犯行を決意した元夫は某圧縮陳列で有名な店舗へ赴き、ローションやスティック、さるぐつわ(ゴルフボール大と説明がなされたためギャグボールと思われる)などのアダルトグッズ、目出し帽を購入し、百均で結束バンドを買い、犯行現場となる家へ向かった。服装はガス業者を装うために作業着である。

息子がいるとわかっても止められなかった

 元夫は目出し帽を被り、サングラスをかけた。インターホンを鳴らしたが故障していたのか鳴らず、代わりにノック。元妻がドアスコープを覗くと作業着姿の人が立っていた。首から上は映っていなかったそうだ。彼は「ガス業者です」と声を出したが、彼女は正体に気づけなかった。
 ドアを開けた瞬間、元夫は元妻に襲いかかった。まず口を抑えられ、押し倒された彼女は仰向けに倒れた。「キャー!」と叫び、蹴ったりなどして抵抗するも、逃げようと這いずった際にのしかかられ、うつ伏せに抑え込まれた。髪をつかまれ、背後から首を締め付けられもした。
 犯人の正体はまだわかっていない。殺されると思った彼女は何が目的か聞いたものの返答が無い。異変に気づいた2人の子供は別室で泣き叫んでいた。
 彼女は子供らにトンカチを持ってくるように頼むも、持ってこなかったため、とにかく子供に逃げるようにと言った。子供が逃げたあと、元夫は別室との間のドアを閉めた。
 この隙に彼女は玄関へ逃げようとしたが、手を後ろ手につかまれた。ギャグボールを装着されそうになるのを振り払い、結束バンドからも逃れることができたが、ここで体力の限界に達した。
 元夫がズボンを下ろした瞬間、目的がレイプであると知ったのだが、現れたパンツに元妻は口を開いた。「パパ?」そのパンツは夫婦のときに彼女が購入し、洗っていたものだったのだ。
 元夫は無言のままいわゆるバックの姿勢で陰茎を挿入し、射精した。
 彼が罪悪感に苛まれながら犯行現場に戻った時、彼女は110番通報をしている最中だった。会話をしようとしたが、時間がなく謝れず(被告人の主張)、まもなくやってきた警察官に自白し、緊急逮捕された。

事件後

 元妻は警察病院で検査を受けた。

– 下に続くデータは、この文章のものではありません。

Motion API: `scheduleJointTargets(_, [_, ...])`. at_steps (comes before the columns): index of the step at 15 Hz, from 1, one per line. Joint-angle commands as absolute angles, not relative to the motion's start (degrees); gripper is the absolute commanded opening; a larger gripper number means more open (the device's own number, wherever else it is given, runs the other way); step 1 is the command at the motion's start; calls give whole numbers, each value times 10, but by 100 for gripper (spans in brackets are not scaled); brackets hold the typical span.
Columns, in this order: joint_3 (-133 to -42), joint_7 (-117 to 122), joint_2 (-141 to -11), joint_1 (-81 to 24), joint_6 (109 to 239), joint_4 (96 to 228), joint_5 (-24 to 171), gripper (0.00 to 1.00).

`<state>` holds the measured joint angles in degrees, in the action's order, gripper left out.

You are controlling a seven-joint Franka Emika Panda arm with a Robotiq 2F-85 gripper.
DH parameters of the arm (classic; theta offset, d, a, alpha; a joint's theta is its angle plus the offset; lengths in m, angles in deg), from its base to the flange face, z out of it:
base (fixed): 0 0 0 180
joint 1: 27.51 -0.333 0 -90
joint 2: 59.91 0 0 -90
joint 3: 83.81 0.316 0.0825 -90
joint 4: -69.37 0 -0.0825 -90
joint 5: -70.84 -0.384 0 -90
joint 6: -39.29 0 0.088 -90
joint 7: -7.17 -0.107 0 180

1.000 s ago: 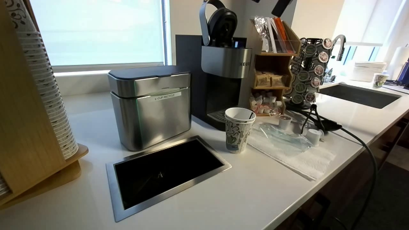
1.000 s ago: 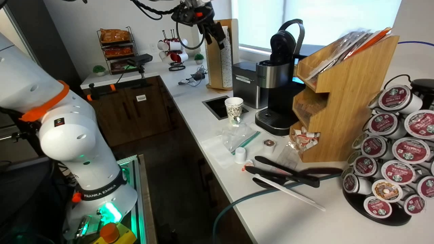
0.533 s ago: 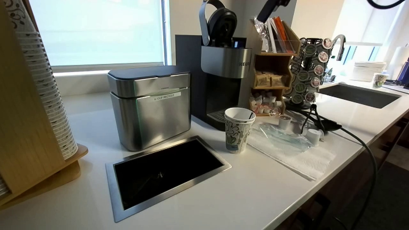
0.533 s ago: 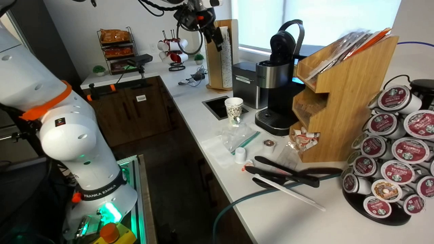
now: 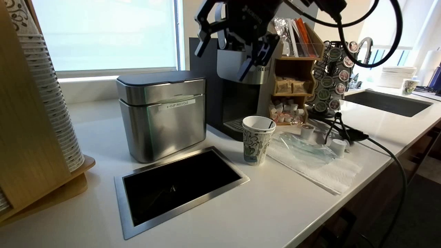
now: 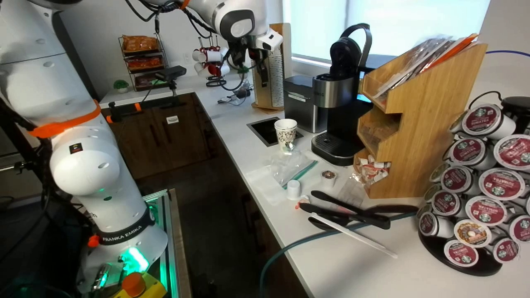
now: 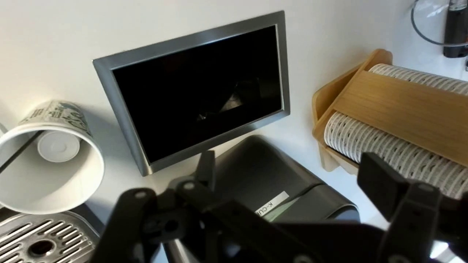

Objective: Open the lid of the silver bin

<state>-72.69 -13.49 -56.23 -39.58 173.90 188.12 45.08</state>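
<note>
The silver bin stands on the counter beside the coffee machine, its dark grey lid shut on top. The bin and lid also show in an exterior view. In the wrist view the bin lies between my fingers. Its label is partly covered by the gripper, and only a corner of the lid shows. My gripper is open and empty, higher than the lid and apart from it. The gripper also shows in an exterior view and in the wrist view.
The coffee machine stands right beside the bin. A framed counter opening lies in front of it. Stacked paper cups stand near the opening's corner. A wooden cup holder is on the bin's far side.
My gripper has come down and, in an exterior view, moved left from the top edge into full view before the coffee machine. The arm has shifted and its wrist is tilted further down. The lid is unchanged.
</note>
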Motion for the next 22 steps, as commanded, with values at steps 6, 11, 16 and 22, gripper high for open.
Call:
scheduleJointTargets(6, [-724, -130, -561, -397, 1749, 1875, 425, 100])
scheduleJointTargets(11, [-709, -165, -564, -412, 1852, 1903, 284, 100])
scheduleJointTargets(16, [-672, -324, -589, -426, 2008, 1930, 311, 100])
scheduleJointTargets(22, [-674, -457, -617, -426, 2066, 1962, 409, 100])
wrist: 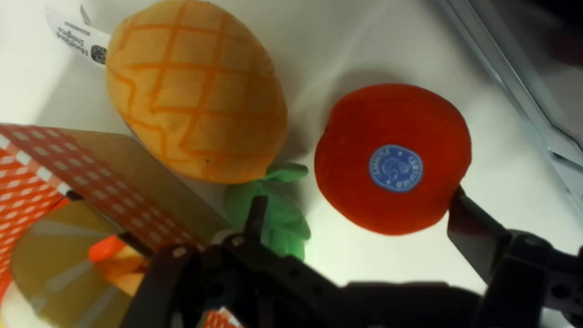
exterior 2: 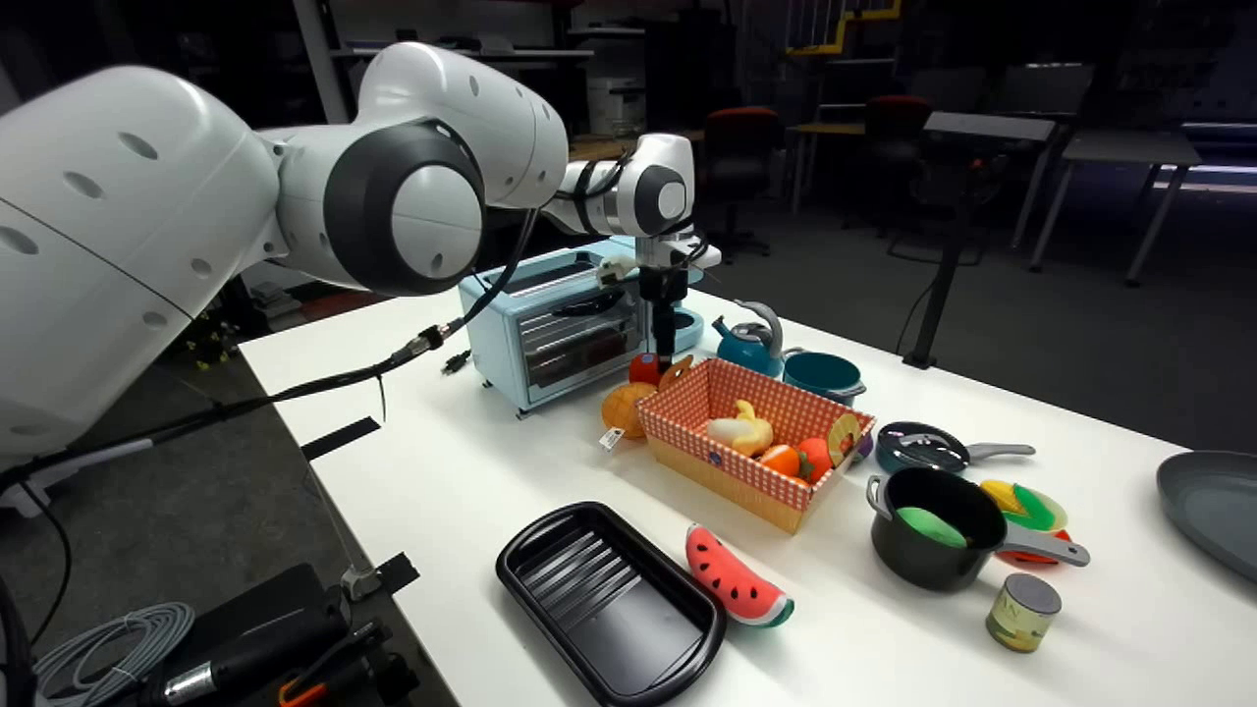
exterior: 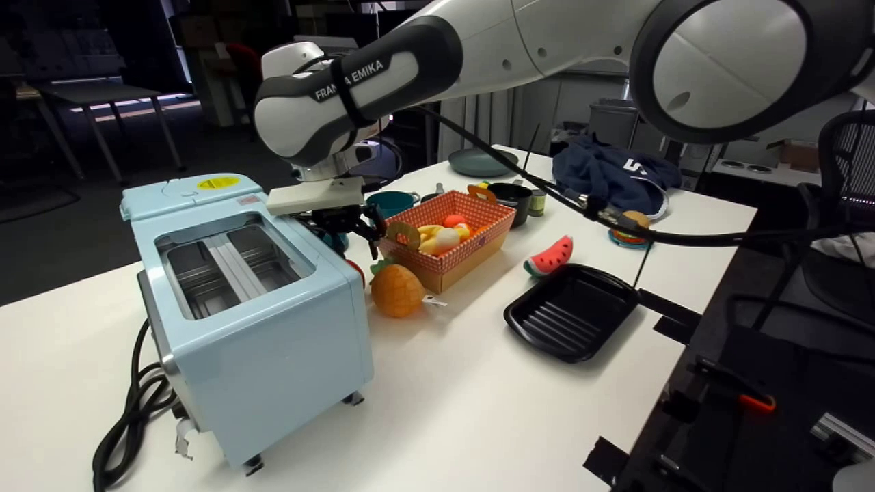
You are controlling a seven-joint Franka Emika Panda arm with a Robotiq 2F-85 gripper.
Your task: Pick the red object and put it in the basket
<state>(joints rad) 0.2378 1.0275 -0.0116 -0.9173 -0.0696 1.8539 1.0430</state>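
Narrow gaps separate pineapple [wrist: 196,91], red object [wrist: 391,159] and toaster [exterior: 273,342].

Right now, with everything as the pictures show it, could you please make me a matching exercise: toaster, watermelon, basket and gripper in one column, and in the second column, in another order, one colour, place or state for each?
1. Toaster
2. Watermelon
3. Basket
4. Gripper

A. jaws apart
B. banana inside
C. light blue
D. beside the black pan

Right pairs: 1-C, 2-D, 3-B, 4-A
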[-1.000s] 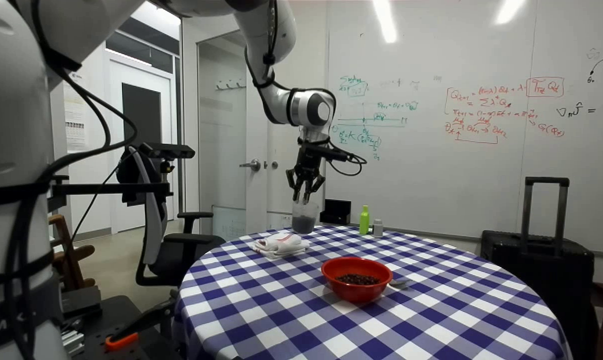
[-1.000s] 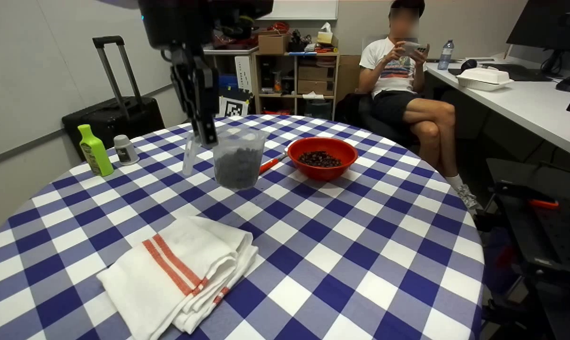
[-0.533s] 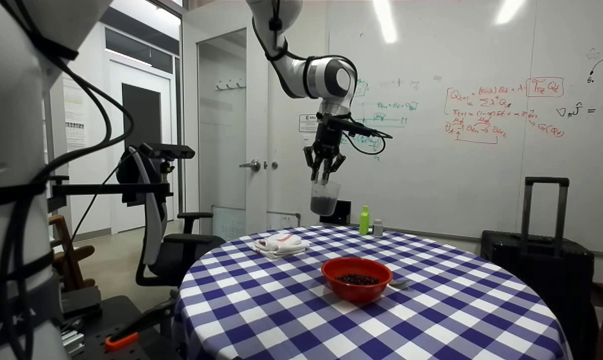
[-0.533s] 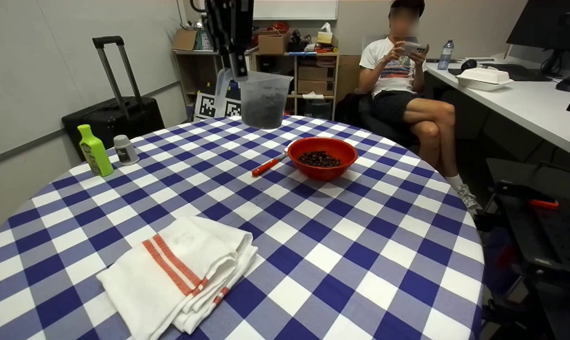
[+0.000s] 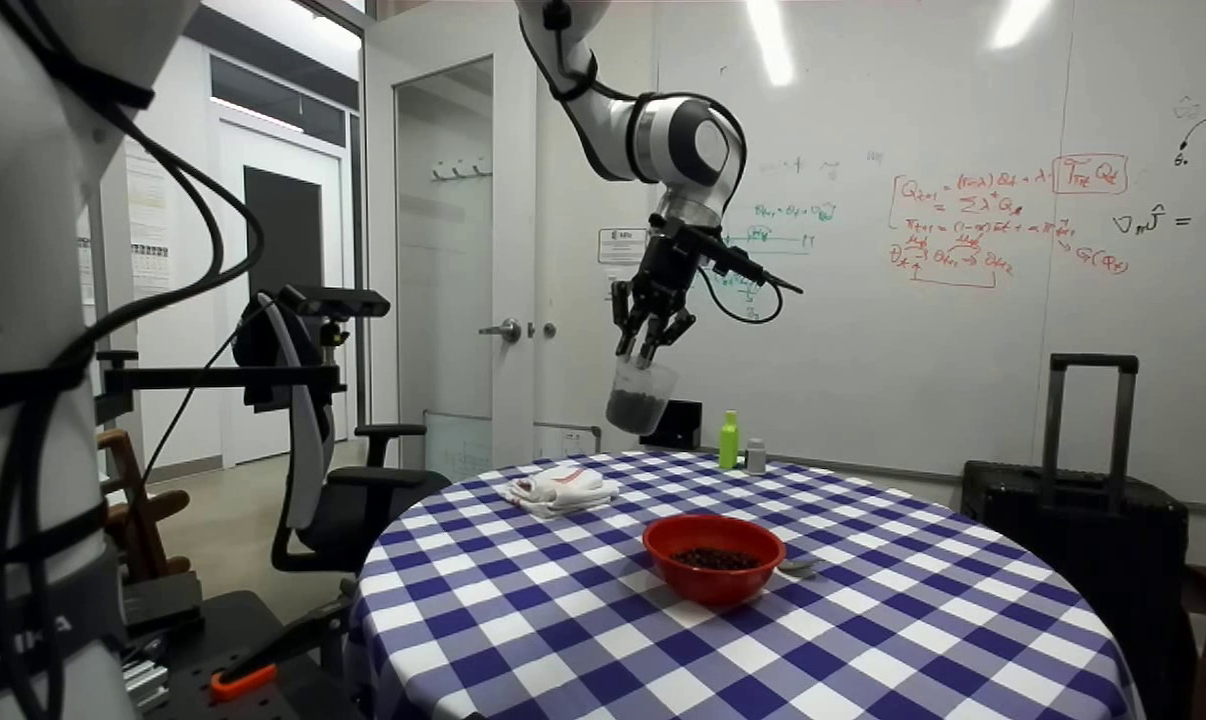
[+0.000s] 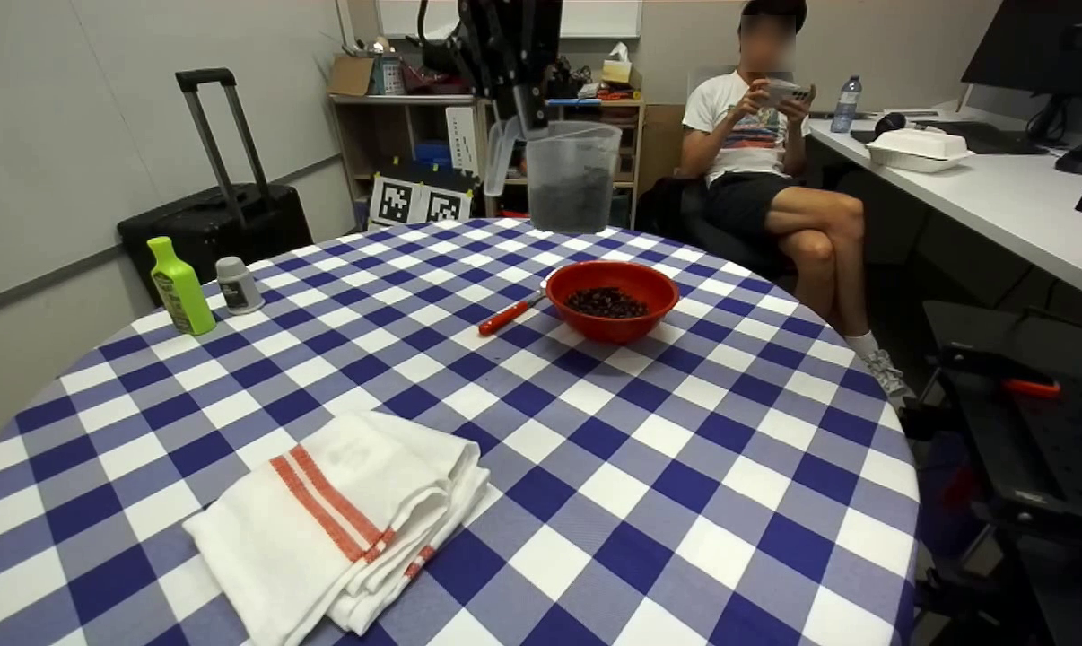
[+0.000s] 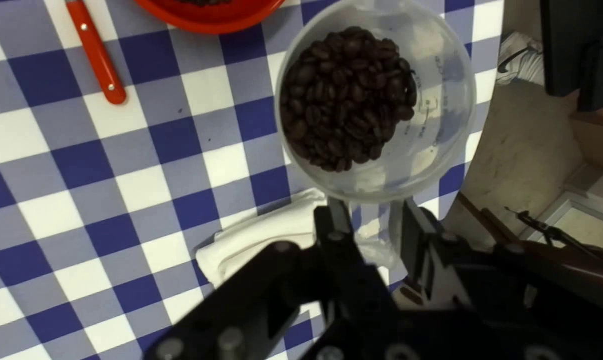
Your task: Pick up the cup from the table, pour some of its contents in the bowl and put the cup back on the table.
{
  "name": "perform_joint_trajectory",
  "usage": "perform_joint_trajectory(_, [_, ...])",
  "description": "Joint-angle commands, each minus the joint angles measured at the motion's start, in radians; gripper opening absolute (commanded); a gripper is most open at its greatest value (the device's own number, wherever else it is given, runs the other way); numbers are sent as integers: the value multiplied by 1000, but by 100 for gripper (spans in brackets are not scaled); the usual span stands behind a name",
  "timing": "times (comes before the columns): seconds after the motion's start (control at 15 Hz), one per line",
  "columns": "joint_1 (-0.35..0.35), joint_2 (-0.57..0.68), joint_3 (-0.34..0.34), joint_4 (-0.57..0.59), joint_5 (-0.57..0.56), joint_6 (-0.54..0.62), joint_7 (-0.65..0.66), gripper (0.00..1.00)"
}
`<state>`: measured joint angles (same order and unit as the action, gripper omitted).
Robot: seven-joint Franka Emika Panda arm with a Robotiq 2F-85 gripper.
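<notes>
Pinching the handle [image 6: 498,166] between our fingers [image 7: 338,219], we hold the cup [image 6: 574,178] tilted above the table [image 6: 667,467], not yet over the bowl [image 6: 613,328]. Handle grip likely chosen to leave the beans [image 7: 349,100] a clear pour path.

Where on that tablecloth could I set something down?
Bare tablecloth spreads between the folded towel, red bowl and table's edge; another patch separates towel and green bottle. It's crowded by the bowl: a red-handled utensil beside it, the pincer holding a measuring cup aloft.
</notes>
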<state>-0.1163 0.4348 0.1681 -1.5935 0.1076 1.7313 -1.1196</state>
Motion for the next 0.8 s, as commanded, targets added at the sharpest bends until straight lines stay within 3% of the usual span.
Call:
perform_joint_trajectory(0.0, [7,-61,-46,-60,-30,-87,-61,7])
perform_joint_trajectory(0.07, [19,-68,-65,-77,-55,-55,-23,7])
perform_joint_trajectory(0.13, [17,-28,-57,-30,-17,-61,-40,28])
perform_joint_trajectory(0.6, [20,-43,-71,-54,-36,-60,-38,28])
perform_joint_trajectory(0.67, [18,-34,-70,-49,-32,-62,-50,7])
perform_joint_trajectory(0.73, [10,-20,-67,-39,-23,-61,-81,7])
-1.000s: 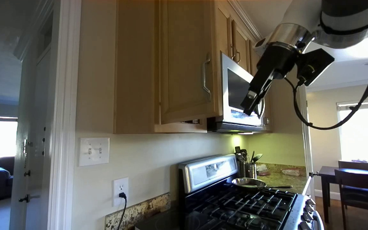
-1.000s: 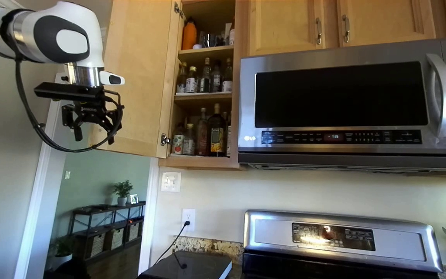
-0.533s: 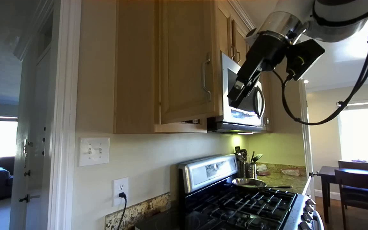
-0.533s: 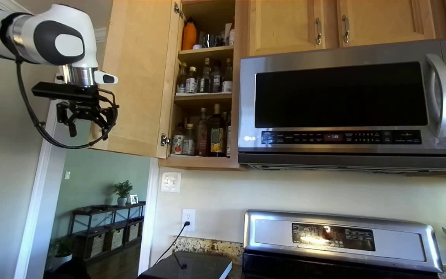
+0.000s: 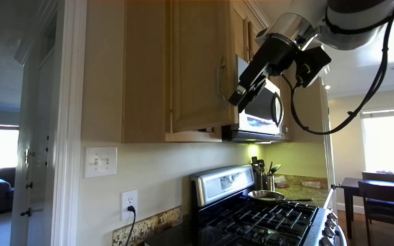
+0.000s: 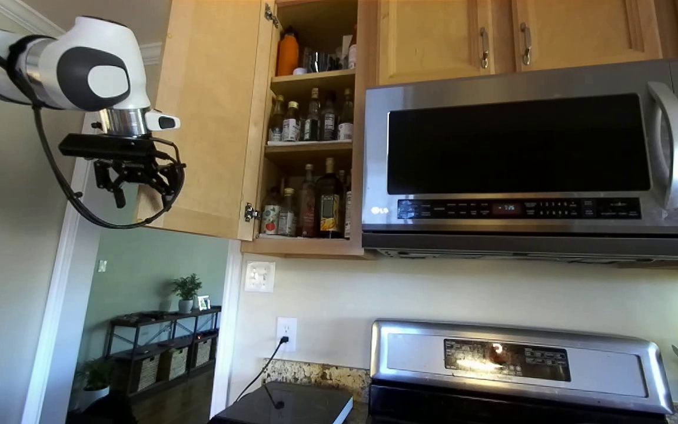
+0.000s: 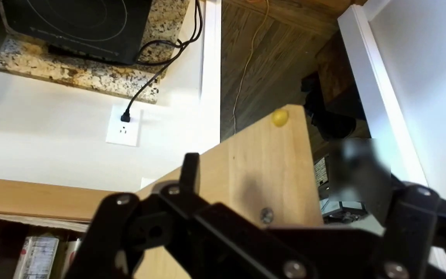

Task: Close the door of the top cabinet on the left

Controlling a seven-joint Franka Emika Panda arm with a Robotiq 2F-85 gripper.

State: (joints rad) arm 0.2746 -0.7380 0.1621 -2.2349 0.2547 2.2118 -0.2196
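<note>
The tan wood door [image 5: 198,51] of the top cabinet [image 5: 144,75] stands open, its silver bar handle [image 5: 220,83] on the outer face. The door's inner face [image 6: 209,118] and the cabinet's bottom rail [image 6: 303,248] also show in an exterior view. My gripper [image 5: 238,102] is open and empty at the door's lower free edge; it also shows in an exterior view [image 6: 142,201]. In the wrist view the fingers [image 7: 275,162] spread either side of the door corner [image 7: 254,155], one finger blurred. I cannot tell whether they touch the door.
Several bottles [image 6: 329,197] stand on the cabinet shelves. A microwave [image 6: 518,147] is mounted beside the cabinet. Below are the stove [image 5: 262,222] and a black cooktop [image 6: 298,403]. The door hangs before a doorway [image 6: 156,259]; a wall [image 6: 15,265] is near the arm.
My gripper has moved toward the door's free edge, leftward across the microwave in an exterior view. The door has not visibly moved. The gripper stays open.
</note>
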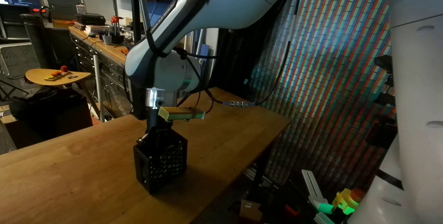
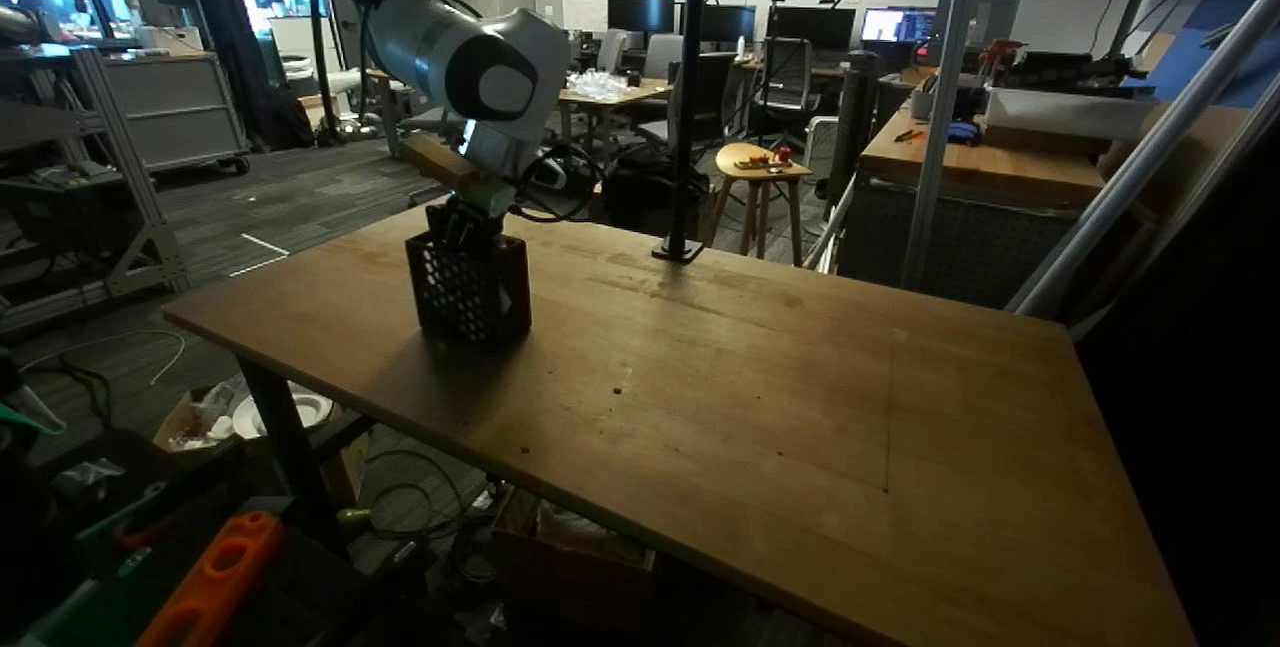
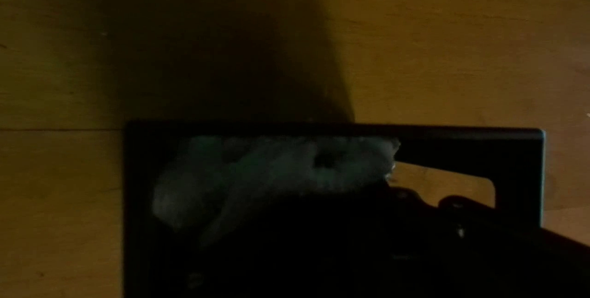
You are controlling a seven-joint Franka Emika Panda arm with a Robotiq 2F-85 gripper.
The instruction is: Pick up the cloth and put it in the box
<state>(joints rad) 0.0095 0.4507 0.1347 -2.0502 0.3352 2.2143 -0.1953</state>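
Grey-white cloth bunched inside black box. I have claw down in it, jaws together; too dark to tell whether they grip cloth.

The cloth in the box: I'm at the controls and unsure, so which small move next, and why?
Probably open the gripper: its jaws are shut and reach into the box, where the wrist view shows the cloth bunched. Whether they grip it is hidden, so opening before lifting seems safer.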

首と腕に痛みがあり、感染症予防の抗生物質とモーニングアフターピルを処方された。
 現在は心療内科に通っており、安定剤(抗不安薬か?)と睡眠導入剤を処方されているほか、夜に歩いているときなどに人が怖いという。精神的には比較的安定してきたものの、薬がないと子供に八つ当たりしてしまうこともあるそうだ。
 また、子供にもトラウマが埋め込まれ、作業着姿の男を見たり、犯行現場付近に行くと泣き出してしまうとのことだ。

求刑、そして判決

 検察側は懲役6年を求刑、弁護側は懲役3年の執行猶予付き判決を求めた。
 結果は、懲役5年だった。
 被告人には稚拙な面が認められるものの、計画性があり、その犯意は強固であった。被害者の処罰感情が強いことにも納得がいき、同様の事例で言えばやや軽い~中程度のものであるが、今回の判決に至った、という理由だ。処罰感情の強さは、被害者がすべての公判に出廷したことからも伺える。別室でなくパーティションで遮蔽されて法廷にいた。
 性犯罪の厳罰化は法改正という形でも為されたが、実際の裁判でも重く処断される。被害女性の精神の回復と、2人のお子さんが健やかに成長することを願ってやまない。